A third, operational risk sits beneath both: Prada has never managed a capital allocation decision of this complexity. The EUR 765 million FCF machine they run is being redirected toward Versace stabilisation instead of buybacks or Miu Miu expansion. That is a genuine opportunity cost that grows with every quarter of Versace drag.
The Decision
This is a special situation, not a growth investment. The thesis does not rest on Prada accelerating. It rests on the market correcting an accounting-driven mis-price as Versace uncertainty resolves — and on the Prada/Miu Miu franchise continuing to do what it has done for twenty consecutive quarters.

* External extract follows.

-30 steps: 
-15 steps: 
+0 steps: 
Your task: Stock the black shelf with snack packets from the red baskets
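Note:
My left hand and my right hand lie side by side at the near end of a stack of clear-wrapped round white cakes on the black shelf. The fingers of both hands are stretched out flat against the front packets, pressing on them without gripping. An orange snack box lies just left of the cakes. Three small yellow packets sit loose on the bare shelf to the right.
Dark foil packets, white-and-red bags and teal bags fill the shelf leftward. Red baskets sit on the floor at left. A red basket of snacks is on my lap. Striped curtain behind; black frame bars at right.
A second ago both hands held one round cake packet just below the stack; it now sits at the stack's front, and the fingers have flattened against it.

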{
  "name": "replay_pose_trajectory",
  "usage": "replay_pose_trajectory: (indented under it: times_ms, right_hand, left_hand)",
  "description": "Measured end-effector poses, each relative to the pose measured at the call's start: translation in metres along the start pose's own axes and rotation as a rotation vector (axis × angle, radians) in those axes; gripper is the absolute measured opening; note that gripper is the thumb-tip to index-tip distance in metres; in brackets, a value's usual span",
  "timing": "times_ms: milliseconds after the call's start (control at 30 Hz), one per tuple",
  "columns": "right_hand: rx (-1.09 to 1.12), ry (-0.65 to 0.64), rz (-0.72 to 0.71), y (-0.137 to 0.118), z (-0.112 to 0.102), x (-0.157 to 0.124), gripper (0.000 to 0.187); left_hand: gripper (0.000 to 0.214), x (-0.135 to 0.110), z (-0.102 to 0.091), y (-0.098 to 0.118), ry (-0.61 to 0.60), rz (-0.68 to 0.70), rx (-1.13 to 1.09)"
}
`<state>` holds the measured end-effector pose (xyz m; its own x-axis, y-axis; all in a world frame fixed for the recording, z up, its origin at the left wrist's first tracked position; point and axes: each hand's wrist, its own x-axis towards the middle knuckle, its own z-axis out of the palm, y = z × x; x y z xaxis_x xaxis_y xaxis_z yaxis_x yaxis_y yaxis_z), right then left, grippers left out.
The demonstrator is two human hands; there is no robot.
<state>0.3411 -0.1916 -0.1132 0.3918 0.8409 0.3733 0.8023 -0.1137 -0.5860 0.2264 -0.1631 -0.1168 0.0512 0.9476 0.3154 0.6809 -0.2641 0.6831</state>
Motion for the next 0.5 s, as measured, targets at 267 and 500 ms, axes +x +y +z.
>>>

The upside from HKD 38.40 to the base case at HKD 50–55 is +30–43%. The downside to the invalidation zone at HKD 30–35 is −9–22%. Asymmetry is approximately 2–3:1 in favour of the long.
| Scenario | Observable Signal | Price Implication |
|---|---|---|
| Bull | H1 2026 results confirm Versace drag < EUR 100M + Miu Miu Q1 retail growth >+20% (HKEX interim filing, Aug–Sep 2026) | HKD 58–65, 18-month re-rating to 18× P/E |
| Neutral | Versace drag visible but contained; Prada brand flat; Miu Miu stable +15–25% | HKD 40–50, hold and reassess at FY2026 results |
| Bear | Versace impairment charge > EUR 500M, or Prada brand revenue negative 2+ consecutive quarters, or Miu Miu growth reversal | HKD 30–35, downgrade to MONITOR, reduce position |
Three signals invalidate the thesis outright: a Versace impairment exceeding EUR 500 million; Prada brand revenue negative for two or more consecutive quarters beyond the −1% registered in FY2025; or Miu Miu growth reversing before contributing 30% of group revenue. Until one of these appears, the arithmetic is clear. The market has priced the worst. The business has not delivered it.